Gary was unique in another respect. His father and his mother were survivors of both the Auschwitz and Bergen-Belsen concentration camps. Over one million died in Auschwitz, and 50,000 in Bergen-Belsen. His parents survived both. They were from a small city in Poland called Kielce. In 1940, Kielce had a population of 200,000, with about 20,000 Jewish citizens. The Germans and the Poles established the Jewish ghetto in 1941, but by August 1942 the ghetto was liquidated and most of its inhabitants were sent to the Treblinka concentration camp. Only a couple thousand was kept behind to work as forced laborers (i.e., slaves). Gary’s parents, Bella and Benny, were among the slaves. Each of them was married to their respective spouses, but neither of those spouses survived the war.
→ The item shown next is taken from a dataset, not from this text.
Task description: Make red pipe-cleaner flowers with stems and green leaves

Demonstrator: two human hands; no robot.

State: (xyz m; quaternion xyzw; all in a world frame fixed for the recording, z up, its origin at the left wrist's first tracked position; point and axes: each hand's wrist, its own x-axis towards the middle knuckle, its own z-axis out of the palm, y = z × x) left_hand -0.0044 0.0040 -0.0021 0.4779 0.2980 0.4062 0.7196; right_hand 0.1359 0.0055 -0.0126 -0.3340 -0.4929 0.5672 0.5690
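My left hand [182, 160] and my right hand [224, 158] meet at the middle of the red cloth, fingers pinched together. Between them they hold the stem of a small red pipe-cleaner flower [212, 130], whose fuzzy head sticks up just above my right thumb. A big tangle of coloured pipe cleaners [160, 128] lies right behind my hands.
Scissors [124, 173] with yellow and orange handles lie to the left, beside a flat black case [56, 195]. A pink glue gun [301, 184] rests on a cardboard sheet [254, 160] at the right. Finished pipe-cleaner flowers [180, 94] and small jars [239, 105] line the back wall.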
In 1944, they were sent to Auschwitz where they survived the “selection” process (they were deemed fit enough to do the slave labor). In 1945, when the Russians were days away from Auschwitz, the Germans took those they still needed for the slave work and marched them in the dead of winter to a rail station in Gliwice, Poland, a twenty-mile distance. Many died. Those who lived, including Gary’s parents, were loaded into cattle cars to Bergen-Belsen, where the British liberated them on April 15, 1945.
While in a refugee camp in Munich the following year they met and got married. One of them had an uncle who had emigrated to Flint, Michigan, twenty years earlier to work in the General Motors factories. Because of that connection they were able to come to the United States and to Flint, where they were welcomed and where they thrived.
The ordeal of Bella and Benny Boren took a toll not just on them, but, in years to come, also on their children, Gary and his three brothers. Nearly everyone else in his family in Europe—grandparents, aunts, uncles, cousins—were killed in the Holocaust.
The trip to Bitburg, he told me, would be his personal statement against those who did this to his parents—and perhaps, more important, his one-man act of defiance against his own president who was either insensitive or stupid or cruel. Each was inexcusable.
And what exactly was my purpose in going?
“You’ll know how to sneak us in to the cemetery,” Gary said matter-of-factly. Gary then ticked off my résumé of major break-ins: getting on the floor of the 1984 Democratic convention in San Francisco with no press credentials; traveling through Nicaragua to the Honduran border without proper papers or visas; sneaking backstage past security at concerts to meet Joan Baez or Pete Seeger.
“When’s Reagan going there?” I asked.
“This Sunday.”
“This Sunday?”
“Yes. C’mon. I’ll take care of the plane tickets.”
I didn’t need any convincing. I was up for the adventure and I was up for anything that would stick it to the Gipper. If Bonzo was going to Bitburg, so was I.
Forty-eight hours later, we were on a plane from Detroit to Hamburg, West Germany. We arrived in Bonn, the West German capital, late Friday afternoon.
Our first step upon deplaning was to go and convince the German authorities to give us the necessary press credentials we would need to follow Reagan into Bitburg. This was not going to be easy, considering the cutoff date to apply for said credentials was a month ago, and the Bonn Economic Summit was already half over.